- The Washington Times - Wednesday, June 14, 2006

Boston in common

What occasion brought Rep. Edward J. Markey, Massachusetts Democrat, Undersecretary of StateR. Nicholas Burns and TV talkmeister John McLaughlin together last night?

A reception for alumni and friends of Boston College — at the Jordanian Embassy, no less — with guest of honor the Rev. William P. Leahy, the college president.

Jordanian Ambassador Karim Kawar, who grew up in Amman, graduated from the Jesuit university in 1987. By the time he was 20, he had established his first company. He later led an umbrella group of 10 computer software companies and information systems.

Catholic chaos

We turn to the spring issue of Boston College Magazine, which tells of an intriguing campus discussion on Catholicism by a panel of well-known Washington Catholics: NBC “Meet the Press” host Tim Russert, Democratic strategist James Carville, former Republican National Committee head Ed Gillespie, former Ronald Reagan speechwriter Peggy Noonan and Washington Post columnist E.J. Dionne. The highlights:

Ms. Noonan wasn’t shy to say that liberals claim to speak for “the little guy,” but that “there’s no guy who is littler than someone who might be aborted tomorrow.”

Mr. Gillespie, meanwhile, argued that “marriage is the union between one man and one woman.” But Mr. Dionne observed that his homosexual cousin in Massachusetts has now married his partner of 31 years, adding: “I did not think that was a moral evil.”

As for the ever-entertaining Mr. Carville, he maintained that “the Church’s position on birth control in marriage is ridiculous” and termed himself “the ultimate cafeteria Catholic.”

Perhaps this mixed-up panel was best explained by Ms. Noonan: “I’m not sure it’s easy to be a Catholic and a Democrat or a Catholic and a Republican, just because it’s hard in general to be a Catholic. But I think it’s worth the struggle.”

Eye the opponent

Like an eager football coach waiting to see which team he’ll play in the Super Bowl, Virginia Republican Sen. George Allen, son of legendary Washington Redskins football coach George Allen, monitored returns from yesterday’s Democratic Senate primary so he could see who his challenger will be in November.

There was even an open house last evening at the Friends of George Allen Campaign Headquarters in Shirlington, and the event included watching election results.

“Timing is everything, as Senator George Allen knows all too well, not just in football plays, but in politics as well,” one supporter told Inside the Beltway.

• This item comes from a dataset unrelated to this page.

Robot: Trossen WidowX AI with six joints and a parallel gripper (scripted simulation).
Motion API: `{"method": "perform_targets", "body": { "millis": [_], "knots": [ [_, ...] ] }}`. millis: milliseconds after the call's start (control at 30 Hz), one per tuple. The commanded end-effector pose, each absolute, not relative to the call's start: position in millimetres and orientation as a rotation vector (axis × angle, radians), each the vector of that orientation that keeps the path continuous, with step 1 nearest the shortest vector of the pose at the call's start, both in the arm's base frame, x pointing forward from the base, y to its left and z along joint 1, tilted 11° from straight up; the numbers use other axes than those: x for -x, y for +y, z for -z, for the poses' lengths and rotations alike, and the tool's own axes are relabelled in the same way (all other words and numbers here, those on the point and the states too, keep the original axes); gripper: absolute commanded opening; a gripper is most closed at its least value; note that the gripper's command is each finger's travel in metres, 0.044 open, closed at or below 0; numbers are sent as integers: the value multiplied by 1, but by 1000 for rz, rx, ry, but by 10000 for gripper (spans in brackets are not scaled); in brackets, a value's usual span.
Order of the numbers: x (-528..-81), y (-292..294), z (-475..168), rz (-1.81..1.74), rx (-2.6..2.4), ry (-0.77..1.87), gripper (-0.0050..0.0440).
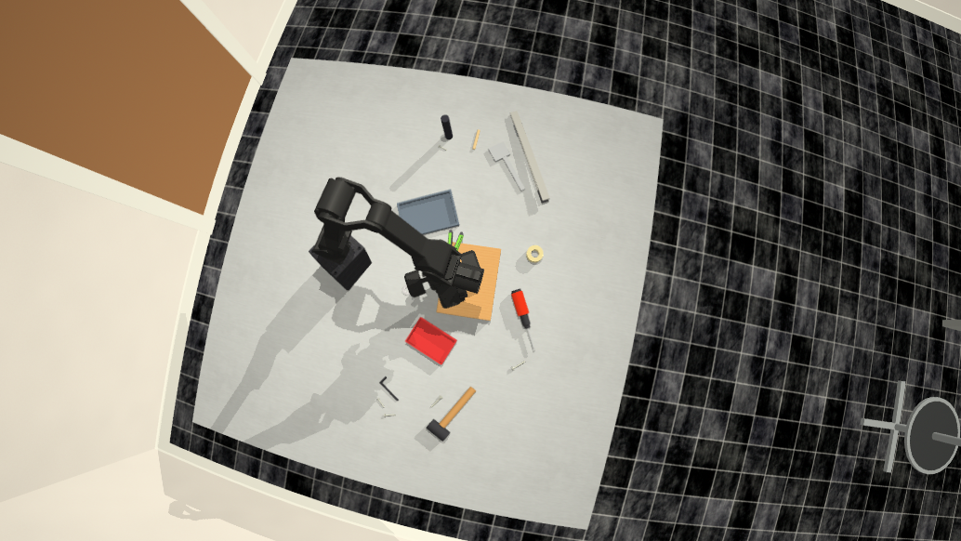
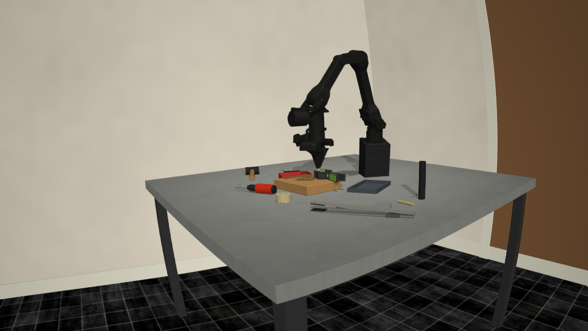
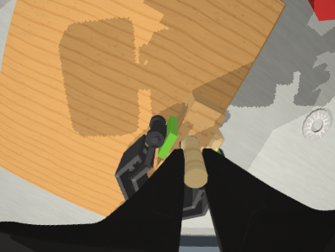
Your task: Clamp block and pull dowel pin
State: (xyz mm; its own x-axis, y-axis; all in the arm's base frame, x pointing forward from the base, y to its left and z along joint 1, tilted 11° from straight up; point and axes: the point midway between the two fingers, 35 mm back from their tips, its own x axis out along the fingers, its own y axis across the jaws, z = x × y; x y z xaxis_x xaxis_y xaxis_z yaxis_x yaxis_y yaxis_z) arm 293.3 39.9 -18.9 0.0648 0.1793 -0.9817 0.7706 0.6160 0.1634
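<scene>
My gripper [image 2: 318, 167] [image 3: 192, 156] is shut on the dowel pin [image 3: 195, 167], a pale round peg that points up between the fingertips. The fingers are just above the spring clamp [image 1: 459, 239] [image 2: 333, 177] [image 3: 145, 161], which is black with green parts. Its jaws straddle pale wood at the edge of the wooden board [image 1: 489, 296] [image 2: 290, 187] [image 3: 35, 109]. The small block and the bench stop are both this pale wood; fingers and shadow hide where they meet. I cannot tell whether the pin's lower end is in the block's hole. The arm hides the block in the top view.
A red tray [image 1: 430, 341] [image 2: 293, 174] and a blue-grey tray [image 1: 430, 213] [image 2: 368, 186] flank the board. Beyond it lie a tape roll [image 1: 534, 249] [image 2: 283, 197] and a red screwdriver [image 1: 520, 305] [image 2: 263, 188]. A black cylinder [image 1: 446, 126] [image 2: 422, 180] stands upright. A hammer [image 1: 457, 407] lies farther off.
</scene>
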Motion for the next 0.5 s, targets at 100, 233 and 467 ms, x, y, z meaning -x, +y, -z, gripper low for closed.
{"method": "perform_targets", "body": {
  "millis": [100, 233, 467],
  "knots": [
    [-294, 39, 17, 696, -1007, 1430, 0],
    [-294, 39, 17, 745, -1056, 1415, 0],
    [-294, 39, 17, 911, -1220, 1357, 0]
  ]
}}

Ironically, one of the two Democratic candidates, James Webb, a Navy secretary under Ronald Reagan, had endorsed Mr. Allen in the 2000 election.

‘Byrd droppings’

Does anybody find it rude that on the day that Sen. Robert C. Byrd became the longest-serving senator in U.S. history he was named “Porker of the Month” by Citizens Against Government Waste?

We didn’t think so.

The West Virginia Democrat has sat on the Appropriations Committee since 1959, his first year in the Senate. He has been chairman and now is ranking member. In 1991, CAGW began tracking federal pork, and in those 15 years, West Virginia has received $2.95 billion in pork — ranked in the top four per capita for five years running.

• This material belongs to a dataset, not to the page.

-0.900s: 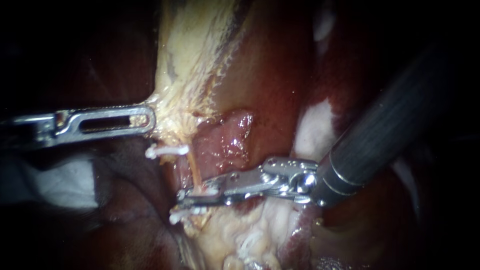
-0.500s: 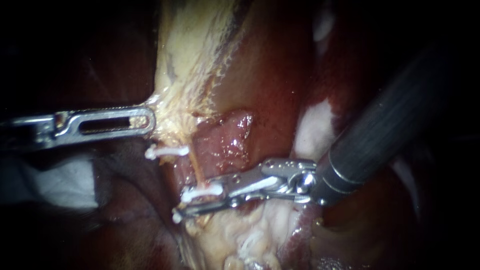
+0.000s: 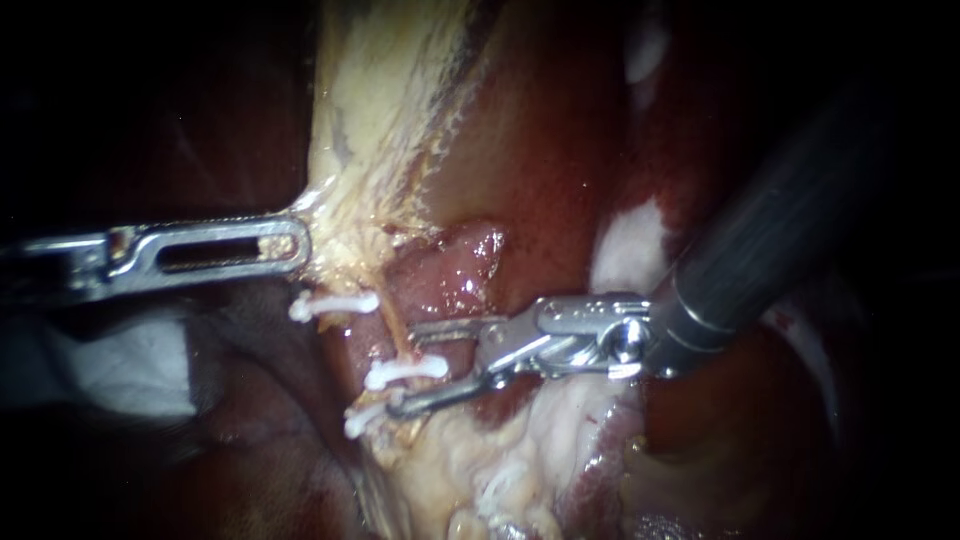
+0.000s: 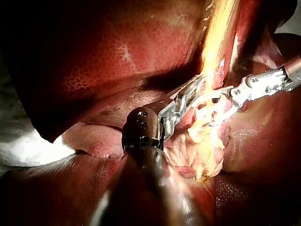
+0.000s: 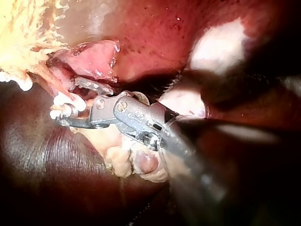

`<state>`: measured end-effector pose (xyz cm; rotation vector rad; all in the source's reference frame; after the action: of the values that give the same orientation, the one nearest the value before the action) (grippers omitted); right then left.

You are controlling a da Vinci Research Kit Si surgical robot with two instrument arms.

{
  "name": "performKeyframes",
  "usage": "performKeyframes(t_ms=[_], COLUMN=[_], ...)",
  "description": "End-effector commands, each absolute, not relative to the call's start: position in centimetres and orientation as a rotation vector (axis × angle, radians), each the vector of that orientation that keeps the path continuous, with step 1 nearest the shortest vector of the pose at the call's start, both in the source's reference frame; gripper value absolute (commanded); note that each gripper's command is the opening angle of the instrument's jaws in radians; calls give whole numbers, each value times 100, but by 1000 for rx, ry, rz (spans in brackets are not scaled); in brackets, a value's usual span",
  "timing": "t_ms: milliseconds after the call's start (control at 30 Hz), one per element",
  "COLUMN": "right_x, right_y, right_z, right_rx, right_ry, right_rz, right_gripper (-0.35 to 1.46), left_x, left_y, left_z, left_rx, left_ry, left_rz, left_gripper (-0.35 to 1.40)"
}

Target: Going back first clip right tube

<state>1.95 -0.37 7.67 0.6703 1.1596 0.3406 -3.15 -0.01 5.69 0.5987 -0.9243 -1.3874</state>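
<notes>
Right instrument (image 3: pixel 408 366), entering from the right edge, holds its jaws apart at lower centre, straddling a white clip (image 3: pixel 405 371) on the thin tube (image 3: pixel 390 335). Farther left, the left instrument (image 3: pixel 298 240) grips pale tissue (image 3: pixel 370 120) that runs up to the top edge.

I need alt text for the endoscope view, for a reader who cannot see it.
The right instrument has open jaws around the middle clip of three white ones on a thin tube. The left instrument grips pale tissue above them, beside the dark red liver.
</notes>
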Motion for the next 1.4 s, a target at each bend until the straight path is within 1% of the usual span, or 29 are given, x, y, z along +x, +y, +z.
performKeyframes(t_ms=[33, 200, 400, 567, 733, 933, 1100, 1400], right_x=[191, 169, 121, 81, 52, 33, 25, 22], right_y=[-36, -35, -30, -16, 0, 14, 19, 19], right_z=[764, 750, 726, 706, 688, 667, 654, 651], right_rx=[670, 671, 643, 622, 600, 582, 570, 571], right_ry=[1161, 1169, 1187, 1195, 1204, 1213, 1219, 1220], right_rz=[334, 323, 294, 295, 299, 301, 290, 290], right_gripper=[60, 60, 60, 60, 60, 60, 60, 60], left_x=[-315, -314, -314, -313, -312, -312, -312, -324], left_y=[-1, -1, 0, 0, 2, 1, 1, -8], left_z=[569, 569, 569, 571, 573, 576, 578, 594], left_rx=[599, 599, 599, 600, 600, 599, 598, 591], left_ry=[-924, -924, -924, -924, -924, -925, -925, -929], left_rz=[-1387, -1387, -1387, -1386, -1385, -1385, -1384, -1380], left_gripper=[-35, -35, -35, -35, -35, -35, -35, -35])
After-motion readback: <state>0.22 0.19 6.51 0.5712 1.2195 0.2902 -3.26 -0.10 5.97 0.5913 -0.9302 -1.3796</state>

Not surprisingly, 33 projects in West Virginia bear Mr. Byrd’s name, including the Robert C. Byrd Green Bank Telescope, the Robert C. Byrd Highway and the Robert C. Byrd Hardwood Technologies Center.

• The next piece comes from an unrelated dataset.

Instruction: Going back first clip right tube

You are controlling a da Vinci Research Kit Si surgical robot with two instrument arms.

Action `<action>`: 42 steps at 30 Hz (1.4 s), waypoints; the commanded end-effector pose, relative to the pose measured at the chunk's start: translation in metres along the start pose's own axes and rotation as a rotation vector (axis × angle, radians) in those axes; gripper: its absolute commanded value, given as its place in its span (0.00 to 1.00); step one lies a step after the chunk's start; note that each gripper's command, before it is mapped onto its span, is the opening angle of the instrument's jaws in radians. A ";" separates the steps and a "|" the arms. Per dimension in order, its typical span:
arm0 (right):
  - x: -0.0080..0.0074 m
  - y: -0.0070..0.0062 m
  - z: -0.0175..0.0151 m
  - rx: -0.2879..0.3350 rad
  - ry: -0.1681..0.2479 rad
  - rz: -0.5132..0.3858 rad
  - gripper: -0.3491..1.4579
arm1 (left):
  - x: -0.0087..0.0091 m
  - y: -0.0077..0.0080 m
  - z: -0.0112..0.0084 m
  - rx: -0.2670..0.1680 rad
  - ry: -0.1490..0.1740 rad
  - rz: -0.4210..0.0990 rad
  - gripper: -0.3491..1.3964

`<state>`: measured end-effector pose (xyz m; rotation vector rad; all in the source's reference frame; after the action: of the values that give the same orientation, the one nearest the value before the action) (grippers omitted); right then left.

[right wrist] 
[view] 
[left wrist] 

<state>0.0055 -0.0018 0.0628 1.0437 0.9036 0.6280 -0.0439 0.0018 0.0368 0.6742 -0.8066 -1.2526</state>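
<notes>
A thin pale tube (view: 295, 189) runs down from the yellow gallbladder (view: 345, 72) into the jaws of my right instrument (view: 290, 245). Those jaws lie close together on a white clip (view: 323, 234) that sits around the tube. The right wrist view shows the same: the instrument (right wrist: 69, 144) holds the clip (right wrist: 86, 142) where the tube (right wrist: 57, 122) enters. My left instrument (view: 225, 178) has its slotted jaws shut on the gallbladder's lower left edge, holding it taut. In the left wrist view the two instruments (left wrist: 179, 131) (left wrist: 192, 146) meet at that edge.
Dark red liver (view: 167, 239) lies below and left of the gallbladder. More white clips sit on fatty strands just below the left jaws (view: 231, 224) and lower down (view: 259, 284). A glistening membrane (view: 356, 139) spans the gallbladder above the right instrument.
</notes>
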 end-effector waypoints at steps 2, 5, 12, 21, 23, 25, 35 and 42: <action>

“West Virginia has always had four friends: God Almighty, Sears Roebuck, Carter’s liver pills and Robert C. Byrd,” or so the senator once boasted.

Meese and men

Those were lieutenants from Ronald Reagan’s unsuccessful 1976 presidential primary campaign against Gerald R. Ford who gathered for a 30-year anniversary at the former Reagan Ranch outside Santa Barbara, Calif.

Fond memories were recalled by former Attorney General Edwin I. Meese III, seconded by authors of numerous Reagan books in the crowd, including Martin Anderson, Peter Hannaford, and Craig Shirley, who says he has been appointed to the board of the Young America’s Foundation, which now owns the ranch.